Final Communication
October 22, 2011

This image has been posted with express written permission. This cartoon was originally published at Town Hall.
Do Principals Know Good Teaching When They See It?
October 22, 2011
Most principals can’t identify or explain what constitutes good teaching, much less help teachers improve, according to a new book.
It’s happened hundreds of times. An audience of principals, superintendents and instructional coaches is shown a short videotape of a classroom lesson and asked to score it from 1 to 5. It would seem straightforward: The teacher is good, bad or somewhere in-between. But invariably, the scores come in all over the map, with high and low in fairly equal numbers.
Having toured the United States with those videotapes, two leaders of the University of Washington’s Center for Educational Leadership conclude that most school leaders can’t identify or explain what constitutes good teaching, much less come up with helpful suggestions for improvement.
“Frankly, this is shocking to consider,” say Stephen Fink and Anneke Markholt, co-authors of Leading for Instructional Improvement: How Successful Leaders Develop Teaching and Learning Expertise and executive and associate directors, respectively, of the center.
“Whether under the guise of academic freedom, local control, or perhaps just simply doing what we have always done, millions of students are taught every day by hundreds of thousands of teachers, supported by thousands of school and district leaders without a clear understanding and agreement on quality practice,” the authors say.
In their view, the major challenge facing public education in America is a widespread lack of expertise. No wonder, they say: While doctors spend between six and 11 years in medical school, principals charged with improving the “highly complex and sophisticated endeavor” of teaching typically study administration for only two years and will spend no more than a semester in an internship.

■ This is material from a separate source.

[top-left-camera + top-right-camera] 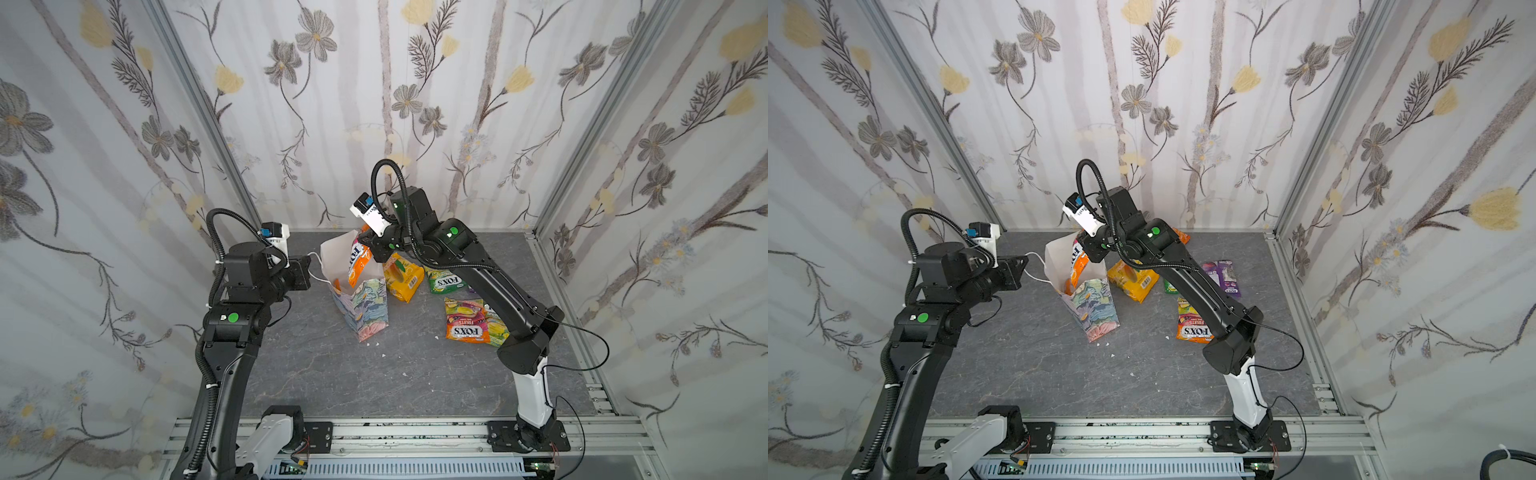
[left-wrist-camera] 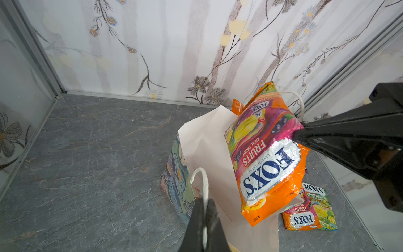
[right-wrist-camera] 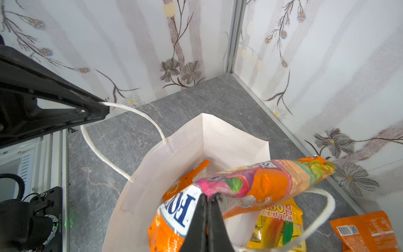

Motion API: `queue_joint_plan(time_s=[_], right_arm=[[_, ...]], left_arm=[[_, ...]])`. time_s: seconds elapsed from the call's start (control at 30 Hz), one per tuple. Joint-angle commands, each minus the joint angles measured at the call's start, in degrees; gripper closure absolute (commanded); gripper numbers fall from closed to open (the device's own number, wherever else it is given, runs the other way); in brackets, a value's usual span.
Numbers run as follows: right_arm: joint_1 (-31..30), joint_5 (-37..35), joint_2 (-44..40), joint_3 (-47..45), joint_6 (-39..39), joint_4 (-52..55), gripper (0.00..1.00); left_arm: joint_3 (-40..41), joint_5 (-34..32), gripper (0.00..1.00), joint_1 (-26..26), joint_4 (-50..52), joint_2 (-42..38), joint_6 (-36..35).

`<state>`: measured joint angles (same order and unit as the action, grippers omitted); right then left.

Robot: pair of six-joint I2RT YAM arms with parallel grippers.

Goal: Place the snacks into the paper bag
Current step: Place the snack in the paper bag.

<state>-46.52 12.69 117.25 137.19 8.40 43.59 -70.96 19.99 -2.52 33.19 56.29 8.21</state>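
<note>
lab test booth: aluminium frame (image 1: 415, 430), floral wallpapered panels (image 1: 353, 83)

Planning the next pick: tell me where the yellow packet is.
In both top views the yellow packet lies on the table just right of the paper bag, between it and the green packet.

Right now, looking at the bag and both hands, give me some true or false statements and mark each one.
1. The left hand pinches the white cord handle of the paper bag. True.
2. The right hand is empty. False: it is shut on an orange FOX'S Fruits packet at the bag's mouth.
3. The paper bag lies on its side. False: it stands upright, open.
4. An orange packet is already inside the bag. True.
5. The yellow mango packet is in the bag. False: it lies on the table beside it.
</note>
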Motion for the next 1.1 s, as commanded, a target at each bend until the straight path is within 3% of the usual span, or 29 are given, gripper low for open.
queue_joint_plan(time_s=[0.0,0.23,0.47,0.8,1.07], right_arm=[[-0.06,-3.46,0.01,0.52,0.83,-0.62,1.0],[-2.47,-10.36,-0.62,0.51,1.53,1.43,1.0],[-3.56,-12.52,-0.44,0.5,0.42,-0.95,1.0],[-5.35,-19.13,-2.01,0.46,7.77,5.85,1.0],[-8.59,-29.76,-0.78,0.45,13.47,8.09,1.0]], left_arm=[[0.45,0.17,1.0,0.06,-2.27,-0.19,0.81],[0.73,0.76,1.0,0.06,-2.69,0.22,1.02],[0.83,0.47,1.0,0.06,-2.69,0.22,1.02],[0.48,-0.3,1.0,0.07,-2.35,0.57,0.38],[0.12,-0.58,1.0,0.15,-2.16,0.66,0.08]])
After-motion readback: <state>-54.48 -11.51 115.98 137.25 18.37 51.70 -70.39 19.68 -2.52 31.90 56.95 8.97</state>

As Miller-McCune reported last year, the National Council for Accreditation of Teacher Education itself has suggested that teachers be trained through “clinical practice,” as doctors are.
Separately from the audience survey, Fink’s center has administered individual tests to 2,000 principals, superintendents and instructional coaches in several hundred school districts since 2001, asking each participant to observe a 20-minute videotape of a math or reading class, assess it in writing and make recommendations for how to improve it.
The principals and their colleagues answered three questions:
• What do you notice about teaching and learning in this classroom?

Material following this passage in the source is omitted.